Арагорн как персонаж сочетает в себе черты эпического героя раннегосударственной эпохи (то есть воплощение норм мира людей, в противоположность более раннему типу яростного полубога), но одновременно несет и черты первопредка. С одной стороны, он представляет собой идеал человека – благородного, могучего и доблестного витязя, совершающего ратные подвиги, неукоснительно соблюдающего моральные законы, являющегося примером для подражания, объектом преклонения, восхищения и обожания. С другой – демонстрирует несомненное мифологическое родство с образом первопредка: помимо воинской силы, он обладает и магией – способностью исцелять (одна из магических функций вождя племени; кроме того, объединение в персонаже черт воина и мага – черта, характерная именно для первопредка), достаточной мощью для того, чтобы вырвать палантир из-под власти Саурона, даром провидения (предсказывает Элронду: «Близок срок, когда придется тебе оставить Среднеземье, а твоим детям решать: оставаться здесь или уходить за море»). Интересно то, как в связи с наслоением черт разных типов героев в одном персонаже преломляется мотив брака героя с хозяйкой иного мира: подобно первопредку, Арагорн становится супругом Арвен – героини безусловно иномирной, и его отказ принять чувства Йовин можно рассматривать как следствие выбора, который должен сделать герой между хозяйкой иного мира и земной женщиной (в архаических мифах выбор делается в пользу хозяйки); с другой стороны, отвержение любви Йовин – это демонстрация верности своей избраннице, то есть следование моральным нормам, блюстителем которых является герой уже третьего поколения.

В негласном противостоянии Арагорна и Боромира можно найти отголосок эпического мотива конфликта между представителями героев разных поколений – второго и третьего, соответственно архаического и классического эпоса: Арагорном – как носителем черт героя третьего поколения – движет чувство долга, в то время как Боромир – уподобляясь архаическому герою – более всего стремится к собственной славе.

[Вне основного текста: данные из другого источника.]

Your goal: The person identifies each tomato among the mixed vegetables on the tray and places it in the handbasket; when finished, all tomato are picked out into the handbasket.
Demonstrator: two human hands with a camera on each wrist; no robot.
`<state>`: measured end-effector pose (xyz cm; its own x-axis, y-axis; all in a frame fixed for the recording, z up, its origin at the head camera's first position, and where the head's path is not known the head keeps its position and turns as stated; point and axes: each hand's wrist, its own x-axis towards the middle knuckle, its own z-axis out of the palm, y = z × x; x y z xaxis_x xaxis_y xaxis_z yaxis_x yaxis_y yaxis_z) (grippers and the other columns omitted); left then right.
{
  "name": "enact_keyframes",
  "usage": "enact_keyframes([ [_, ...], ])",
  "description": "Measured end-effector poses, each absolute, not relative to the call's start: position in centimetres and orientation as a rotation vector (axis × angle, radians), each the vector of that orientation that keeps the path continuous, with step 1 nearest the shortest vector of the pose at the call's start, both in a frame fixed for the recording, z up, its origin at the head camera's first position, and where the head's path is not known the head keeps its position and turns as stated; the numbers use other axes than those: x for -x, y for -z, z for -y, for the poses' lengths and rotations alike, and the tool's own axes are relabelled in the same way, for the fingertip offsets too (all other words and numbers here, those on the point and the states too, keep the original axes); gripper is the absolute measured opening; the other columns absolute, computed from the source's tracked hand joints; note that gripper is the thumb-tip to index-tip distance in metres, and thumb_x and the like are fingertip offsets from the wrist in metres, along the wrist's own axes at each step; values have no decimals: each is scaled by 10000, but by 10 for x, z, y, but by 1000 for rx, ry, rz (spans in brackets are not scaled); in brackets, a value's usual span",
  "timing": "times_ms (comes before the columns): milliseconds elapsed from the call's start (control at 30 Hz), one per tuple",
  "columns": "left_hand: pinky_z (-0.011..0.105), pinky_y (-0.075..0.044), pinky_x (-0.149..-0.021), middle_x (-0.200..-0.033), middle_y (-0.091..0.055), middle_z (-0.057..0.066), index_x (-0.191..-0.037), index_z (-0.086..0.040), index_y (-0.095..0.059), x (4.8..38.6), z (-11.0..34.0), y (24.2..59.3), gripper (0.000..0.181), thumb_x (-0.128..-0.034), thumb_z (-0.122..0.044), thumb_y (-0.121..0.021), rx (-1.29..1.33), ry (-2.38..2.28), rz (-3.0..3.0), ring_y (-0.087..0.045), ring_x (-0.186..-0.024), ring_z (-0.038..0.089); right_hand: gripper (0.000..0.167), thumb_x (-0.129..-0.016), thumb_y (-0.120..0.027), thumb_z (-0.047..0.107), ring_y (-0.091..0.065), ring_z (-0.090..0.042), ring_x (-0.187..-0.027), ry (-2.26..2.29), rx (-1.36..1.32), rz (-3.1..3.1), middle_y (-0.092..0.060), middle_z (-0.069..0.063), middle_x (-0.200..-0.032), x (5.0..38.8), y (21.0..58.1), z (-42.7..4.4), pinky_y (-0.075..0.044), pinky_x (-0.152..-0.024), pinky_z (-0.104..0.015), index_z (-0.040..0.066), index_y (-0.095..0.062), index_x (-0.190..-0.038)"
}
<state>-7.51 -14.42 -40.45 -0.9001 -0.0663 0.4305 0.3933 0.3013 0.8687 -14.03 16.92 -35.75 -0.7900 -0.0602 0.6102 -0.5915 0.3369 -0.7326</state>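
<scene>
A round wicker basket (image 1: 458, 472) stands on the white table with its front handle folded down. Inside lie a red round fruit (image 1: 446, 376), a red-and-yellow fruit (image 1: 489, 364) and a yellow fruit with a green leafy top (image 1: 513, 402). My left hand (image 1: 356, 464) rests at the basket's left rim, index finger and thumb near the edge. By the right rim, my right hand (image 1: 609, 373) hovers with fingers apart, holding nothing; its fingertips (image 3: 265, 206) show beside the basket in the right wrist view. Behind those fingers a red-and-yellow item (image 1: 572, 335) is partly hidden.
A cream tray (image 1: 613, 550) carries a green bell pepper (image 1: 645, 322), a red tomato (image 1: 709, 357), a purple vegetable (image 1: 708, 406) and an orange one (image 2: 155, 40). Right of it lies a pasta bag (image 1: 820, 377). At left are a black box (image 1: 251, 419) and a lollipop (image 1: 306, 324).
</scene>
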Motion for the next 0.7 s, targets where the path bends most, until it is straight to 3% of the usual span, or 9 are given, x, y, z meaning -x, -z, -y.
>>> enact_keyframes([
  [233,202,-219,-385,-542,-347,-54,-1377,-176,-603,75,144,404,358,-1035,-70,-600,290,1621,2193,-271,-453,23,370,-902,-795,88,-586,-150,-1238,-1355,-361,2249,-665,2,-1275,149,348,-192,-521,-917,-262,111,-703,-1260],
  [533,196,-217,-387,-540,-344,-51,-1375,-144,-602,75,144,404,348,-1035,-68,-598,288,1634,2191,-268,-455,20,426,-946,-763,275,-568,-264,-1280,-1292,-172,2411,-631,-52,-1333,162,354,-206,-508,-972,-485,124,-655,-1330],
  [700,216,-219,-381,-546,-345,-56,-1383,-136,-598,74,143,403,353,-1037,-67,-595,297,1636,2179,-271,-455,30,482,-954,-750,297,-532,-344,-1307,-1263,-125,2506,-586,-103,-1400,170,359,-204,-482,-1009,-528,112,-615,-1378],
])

В том, как враждебно относится к Арагорну Наместник Гондора Денетор, отец Боромира, проявляется эпический мотив неприятия правителем лучшего из богатырей.

Наследник образа первопредка, Арагорн принадлежит как миру людей, так и иному миру: в его жилах течет доля эльфийской крови; воспитан он был в доме Элронда, чей образ воплощает черты Владыки иного мира – благого мира изобилия, спокойствия, мудрости, а также поэзии и музыки, символизирующих магию; Арагорну оказывается под силу пройти Путем Мертвых и подчинить их своей воле (инициация через катабасис – высшая степень героизации, а также доказательство «истинности» героя, способного пребывать в царстве мертвых). Как существо, принадлежащее иному миру, герой (изначально – герой шаманского мифа, первопредок) в конце жизни добровольно покидает «этот свет», возвращаясь туда, откуда пришел, то есть в иной мир, – Арагорн (проживший долгую жизнь, в несколько раз превышающую срок, отмеренный обычным людям), добровольно, по своему желанию, покидает мир людей, безо всякой внешней причины, так, как погружаются в сон.

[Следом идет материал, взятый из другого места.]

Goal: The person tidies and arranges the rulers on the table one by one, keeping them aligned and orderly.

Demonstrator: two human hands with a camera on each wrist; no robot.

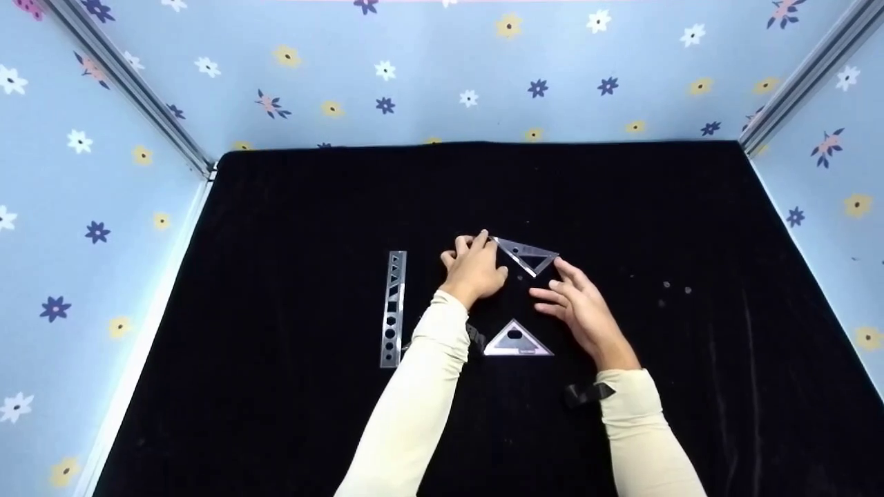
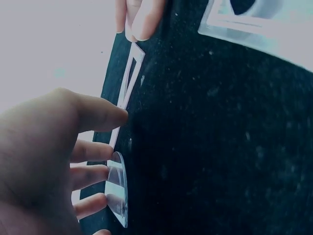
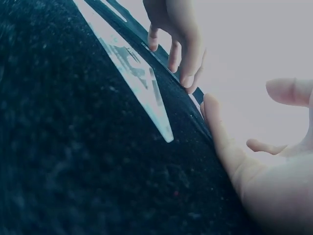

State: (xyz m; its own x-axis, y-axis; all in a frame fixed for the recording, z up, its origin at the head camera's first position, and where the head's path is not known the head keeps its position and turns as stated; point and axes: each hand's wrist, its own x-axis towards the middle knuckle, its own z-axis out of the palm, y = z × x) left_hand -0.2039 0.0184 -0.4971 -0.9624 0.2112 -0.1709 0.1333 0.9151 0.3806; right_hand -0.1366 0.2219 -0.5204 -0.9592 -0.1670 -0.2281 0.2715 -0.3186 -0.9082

Долгие скитания Арагорна, бесчисленные битвы с врагами, годы, в течение которых он был вынужден скрывать свое настоящее происхождение, множество имен и прозвищ, за которыми прячется настоящее имя, – все это представляет собой бесстатусность Государя перед воцарением. Фактически годы странствий оборачиваются для Арагорна своеобразной инициацией, испытанием перед возвышением (примечательная деталь: дунаданы, Следопыты Севера, предводителем которых и является Арагорн, называются «Серый Отряд» – они носят серые плащи, по натуре молчаливы и суровы, то есть в определенной степени «невидимы» для окружающих, а невидимость, как было сказано ранее, присуща посвящаемым). Пройдя испытание, Арагорн получает право заключить брак и продолжить свой род на земле предков, при этом он символически доказывает неоспоримость права на владение этой землей – высаживает в Минас Тирите росток Древнейшего из Древ, утверждая тем самым ось своего мира.